Any ideas? Advice? I am so stressed, I am afraid to go to work tomorrow and leave him alone! Also, any ideas on how I can lessen his stress after what was surely a traumatic incident and make him feel better?


----------



## armandoarturo

hey
Im not quite 100% sure... but as far as I know, they dont really suffocate when they lay on their back..
The big problem of a tortoise being on its back, its that if they are under the sun, and if they stay long time in there, they can overheat and die or cause serious injuries..
like I said... as far as I know, thats the big deal with the flipping...
In my case, my tortoises sometimes do get stressed.... but they usually know how to turn back again in couple of minutes.
(mines are outside in my backyard) ... And when I see they are on their back or something.. I let them work it out...
I just help them If they are taking too too long, or if they are under the hot summer sun.

I would definitely say that your tortoise actually tried to climb the wall...
What kind of substrate do you have in there? ... mines are in 100% solid dirt, and its really helpful for them to flip back to normal...
Maybe your substrate aint firm enough... 

I hope someone will answer the suffocating question... =)


----------



## Terry Allan Hall

Post a pic of Pickle's enclosure, and we can make suggestions that'll solve the problem.


----------



## scuseme

Terry Allan Hall said:


> Post a pic of Pickle's enclosure, and we can make suggestions that'll solve the problem.



Ok, some pics attached!

The corner is where we found him... 



Also, as an update on his condition. He was acting pretty normal today eating as usual and let me pet his head as he seems to like it. I noticed his left eye is closed though. Right eye is open an fine, but the left is closed. No blood or fluid or swelling apparent on or around the eye--he's just keeping it closed. Should I worry about that? His neck looks ok too, I didn't see a scab or any blood.
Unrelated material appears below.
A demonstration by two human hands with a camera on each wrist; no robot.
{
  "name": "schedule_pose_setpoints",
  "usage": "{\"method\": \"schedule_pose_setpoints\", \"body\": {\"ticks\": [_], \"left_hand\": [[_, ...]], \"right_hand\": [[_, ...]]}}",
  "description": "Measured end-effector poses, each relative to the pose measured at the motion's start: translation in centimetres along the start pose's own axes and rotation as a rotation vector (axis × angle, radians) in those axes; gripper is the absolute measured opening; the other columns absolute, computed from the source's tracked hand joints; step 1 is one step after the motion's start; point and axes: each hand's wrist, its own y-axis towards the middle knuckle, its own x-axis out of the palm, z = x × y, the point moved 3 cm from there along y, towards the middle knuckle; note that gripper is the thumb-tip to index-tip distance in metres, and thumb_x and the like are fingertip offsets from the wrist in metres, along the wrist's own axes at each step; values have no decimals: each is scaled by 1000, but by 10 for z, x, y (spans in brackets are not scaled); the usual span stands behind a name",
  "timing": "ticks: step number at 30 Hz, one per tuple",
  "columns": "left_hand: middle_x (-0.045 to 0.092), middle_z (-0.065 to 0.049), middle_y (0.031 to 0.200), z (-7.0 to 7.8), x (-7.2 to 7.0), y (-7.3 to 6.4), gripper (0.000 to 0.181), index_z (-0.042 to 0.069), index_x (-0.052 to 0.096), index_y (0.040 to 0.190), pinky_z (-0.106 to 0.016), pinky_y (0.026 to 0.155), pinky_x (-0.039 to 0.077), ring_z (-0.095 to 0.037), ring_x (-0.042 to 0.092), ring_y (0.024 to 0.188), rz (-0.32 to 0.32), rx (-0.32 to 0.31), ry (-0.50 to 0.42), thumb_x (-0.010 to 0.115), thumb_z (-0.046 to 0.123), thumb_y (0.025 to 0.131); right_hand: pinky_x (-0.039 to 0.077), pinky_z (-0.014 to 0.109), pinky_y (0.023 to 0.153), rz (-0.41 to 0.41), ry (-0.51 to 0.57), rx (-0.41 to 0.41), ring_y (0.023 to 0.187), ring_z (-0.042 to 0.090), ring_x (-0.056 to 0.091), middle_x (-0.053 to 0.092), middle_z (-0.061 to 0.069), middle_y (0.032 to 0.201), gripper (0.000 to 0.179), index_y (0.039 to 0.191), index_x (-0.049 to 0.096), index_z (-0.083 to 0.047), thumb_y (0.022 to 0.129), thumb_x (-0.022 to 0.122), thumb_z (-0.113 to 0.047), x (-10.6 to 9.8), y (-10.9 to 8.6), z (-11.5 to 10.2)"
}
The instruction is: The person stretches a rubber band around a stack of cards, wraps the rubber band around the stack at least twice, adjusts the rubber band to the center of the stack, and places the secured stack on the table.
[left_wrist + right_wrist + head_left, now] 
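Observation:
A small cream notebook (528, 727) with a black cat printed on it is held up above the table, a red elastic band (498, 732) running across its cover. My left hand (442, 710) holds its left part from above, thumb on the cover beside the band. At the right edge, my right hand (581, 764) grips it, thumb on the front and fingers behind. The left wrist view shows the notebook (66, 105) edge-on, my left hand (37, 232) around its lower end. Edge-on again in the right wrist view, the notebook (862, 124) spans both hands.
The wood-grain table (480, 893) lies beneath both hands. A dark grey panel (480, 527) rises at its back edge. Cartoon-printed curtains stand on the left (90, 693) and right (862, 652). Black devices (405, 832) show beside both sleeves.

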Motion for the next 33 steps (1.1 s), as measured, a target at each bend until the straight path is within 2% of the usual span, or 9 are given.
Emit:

I think if he doesn't open his eye by tomorrow, I will take him to the vet.


----------



## moswen

hmmm, a lot of people post about putting a piece of wood in each corner that turns a sharp corner into 2 separate angles. the corners seem to be a hot spot for tortoise climbing. ...not trying to assume too much, but that enclosure looks rather small for him, don't you think? maybe if you give him a bit more space and stimulation he may climb less too?


----------



## scuseme

I think it may look smaller than it is. It's actually pretty big! Plus, we take him out every day and let him explore for at least an hour. He also gets a nice warm soak out side of his enclosure every day too. I think I am going to get a different hide though, one that is not so long and takes up less space. 

Thanks for the suggestion on the corners. I'll see if I can rig something like that.


----------



## Jermosh

I find that some torts learn how to right themselves, also they need some topography to help them with the process as well. He could have tried to climb on his hide and wiggled himself to the other side. Also, some torts are rock climbers, or enjoy higher elevations. 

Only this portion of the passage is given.